* WHAT YOU ARE ASKED TO DO
Any pictures in the records below must be left out when you repeat the lines from the line containing "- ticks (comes" through the line containing "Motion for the" exactly.

Stored data:
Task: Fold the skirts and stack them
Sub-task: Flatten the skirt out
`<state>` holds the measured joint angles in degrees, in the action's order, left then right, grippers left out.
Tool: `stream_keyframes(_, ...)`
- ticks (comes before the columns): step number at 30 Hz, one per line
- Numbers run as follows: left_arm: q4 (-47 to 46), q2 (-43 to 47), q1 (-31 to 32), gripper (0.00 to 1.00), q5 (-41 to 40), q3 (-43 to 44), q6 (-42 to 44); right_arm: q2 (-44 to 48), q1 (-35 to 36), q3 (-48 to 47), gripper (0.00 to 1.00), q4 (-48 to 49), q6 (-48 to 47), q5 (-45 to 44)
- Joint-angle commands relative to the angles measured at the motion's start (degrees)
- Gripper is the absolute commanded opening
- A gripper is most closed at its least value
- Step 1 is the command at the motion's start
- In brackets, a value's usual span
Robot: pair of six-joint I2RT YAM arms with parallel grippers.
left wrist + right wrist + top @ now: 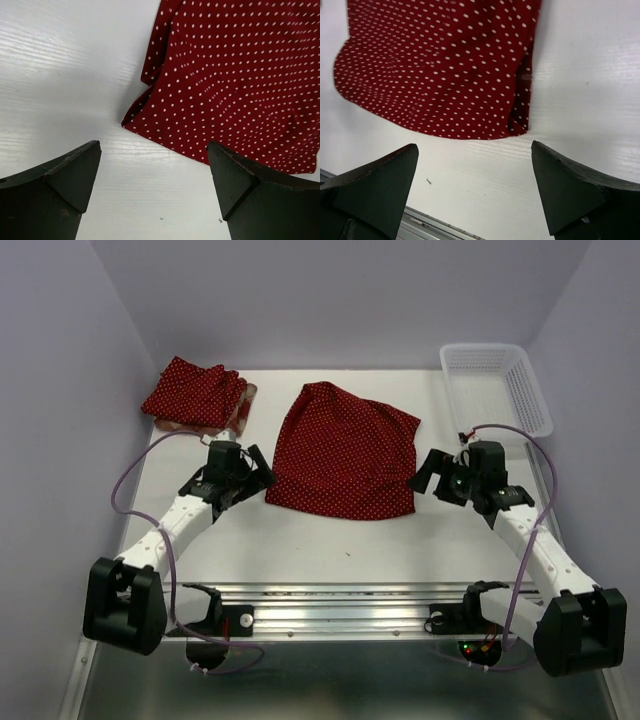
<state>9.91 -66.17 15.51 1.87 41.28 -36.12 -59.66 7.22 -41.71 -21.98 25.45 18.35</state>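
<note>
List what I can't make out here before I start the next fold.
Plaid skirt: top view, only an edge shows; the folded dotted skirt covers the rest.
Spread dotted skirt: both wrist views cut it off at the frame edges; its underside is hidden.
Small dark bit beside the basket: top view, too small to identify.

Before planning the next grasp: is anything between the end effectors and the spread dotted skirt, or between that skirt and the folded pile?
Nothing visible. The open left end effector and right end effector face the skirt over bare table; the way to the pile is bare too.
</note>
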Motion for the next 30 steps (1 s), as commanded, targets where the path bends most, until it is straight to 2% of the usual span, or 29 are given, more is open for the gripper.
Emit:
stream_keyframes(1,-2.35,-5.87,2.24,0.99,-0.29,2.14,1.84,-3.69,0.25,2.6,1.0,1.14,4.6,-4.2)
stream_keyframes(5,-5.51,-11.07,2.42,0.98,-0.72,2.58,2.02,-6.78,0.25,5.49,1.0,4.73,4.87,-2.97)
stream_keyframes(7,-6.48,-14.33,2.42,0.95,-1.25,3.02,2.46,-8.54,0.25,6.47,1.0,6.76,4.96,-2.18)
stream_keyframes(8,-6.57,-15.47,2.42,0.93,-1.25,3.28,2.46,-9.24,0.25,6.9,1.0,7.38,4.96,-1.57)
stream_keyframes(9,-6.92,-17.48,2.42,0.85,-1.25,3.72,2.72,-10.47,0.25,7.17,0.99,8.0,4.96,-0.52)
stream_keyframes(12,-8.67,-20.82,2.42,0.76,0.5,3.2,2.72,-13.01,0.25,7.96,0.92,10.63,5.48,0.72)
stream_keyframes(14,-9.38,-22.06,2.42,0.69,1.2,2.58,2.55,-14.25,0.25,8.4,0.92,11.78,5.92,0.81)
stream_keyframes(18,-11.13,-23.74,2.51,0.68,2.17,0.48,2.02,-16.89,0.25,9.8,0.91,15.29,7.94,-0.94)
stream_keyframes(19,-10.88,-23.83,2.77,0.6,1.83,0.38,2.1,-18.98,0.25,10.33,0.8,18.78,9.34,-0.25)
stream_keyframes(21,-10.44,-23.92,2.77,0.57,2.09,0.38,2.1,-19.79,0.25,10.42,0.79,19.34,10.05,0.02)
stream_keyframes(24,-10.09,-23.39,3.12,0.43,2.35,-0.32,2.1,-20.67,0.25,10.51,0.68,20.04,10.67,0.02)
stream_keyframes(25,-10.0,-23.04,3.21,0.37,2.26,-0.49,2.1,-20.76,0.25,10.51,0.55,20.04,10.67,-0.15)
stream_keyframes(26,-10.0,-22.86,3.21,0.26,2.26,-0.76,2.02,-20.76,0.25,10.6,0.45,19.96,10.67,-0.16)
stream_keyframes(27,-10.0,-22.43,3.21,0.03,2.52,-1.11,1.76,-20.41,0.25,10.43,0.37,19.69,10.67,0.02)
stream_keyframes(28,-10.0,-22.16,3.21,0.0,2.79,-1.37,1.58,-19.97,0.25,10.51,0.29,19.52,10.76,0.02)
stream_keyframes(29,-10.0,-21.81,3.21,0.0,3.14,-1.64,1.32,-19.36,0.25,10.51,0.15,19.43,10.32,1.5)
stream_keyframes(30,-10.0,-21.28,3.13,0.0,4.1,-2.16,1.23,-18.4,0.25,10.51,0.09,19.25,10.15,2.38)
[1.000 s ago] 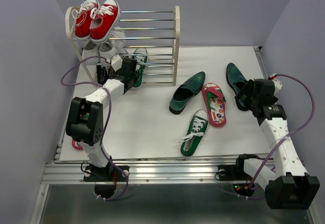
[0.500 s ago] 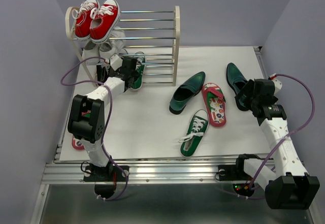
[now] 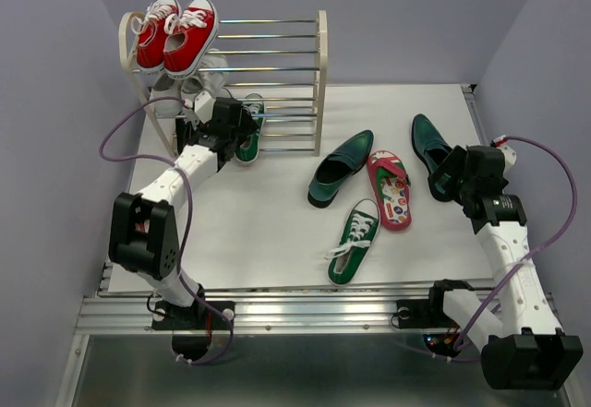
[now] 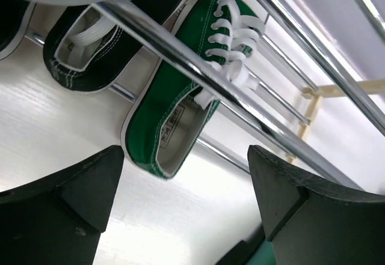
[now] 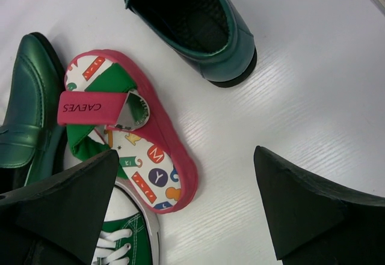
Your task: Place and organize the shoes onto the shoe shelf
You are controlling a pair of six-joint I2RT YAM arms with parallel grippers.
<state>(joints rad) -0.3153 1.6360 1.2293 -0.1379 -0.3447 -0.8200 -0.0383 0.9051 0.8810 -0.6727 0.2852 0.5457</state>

* ANSWER
- ticks (comes before the columns): step number at 30 Hz, one per line
- Numbers run as follows: left_arm: q4 (-47 to 46), q2 (-43 to 47), q1 (-31 to 32), gripper (0.00 to 1.00), q5 (-41 to 40), q3 (-43 to 44), q6 (-42 to 44); right_arm: q2 (-44 to 48), q1 (-35 to 36), q3 (-48 to 47), gripper (0.00 to 1.00), q4 (-48 to 49), q6 (-48 to 47), q5 (-45 to 44)
- Joint-angle commands relative to the angles measured at the motion's start (degrees)
- Gripper is the absolute commanded opening
- A gripper is most closed at its least value
- Step 1 is the command at the motion's start
- In brackets, a value's usual span
Robot: pair of six-joint I2RT YAM arms with parallel grippers.
left wrist + right wrist + top @ now: 
<state>9.91 -66.17 15.51 1.87 41.28 -36.12 -59.66 7.22 -41.71 -21.98 25.45 18.35</state>
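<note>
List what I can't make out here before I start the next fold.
Plaid skirt: top view, only an edge shows; the folded dotted skirt covers the rest.
Spread dotted skirt: both wrist views cut it off at the frame edges; its underside is hidden.
Small dark bit beside the basket: top view, too small to identify.

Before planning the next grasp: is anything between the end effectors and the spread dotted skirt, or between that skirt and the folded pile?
Nothing visible. The open left end effector and right end effector face the skirt over bare table; the way to the pile is bare too.
</note>
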Motion for the next 30 steps (1 s), as commanded, targets where the path bends most, until it is straight to 2% of the usual span, or 29 are given, more is open for the gripper.

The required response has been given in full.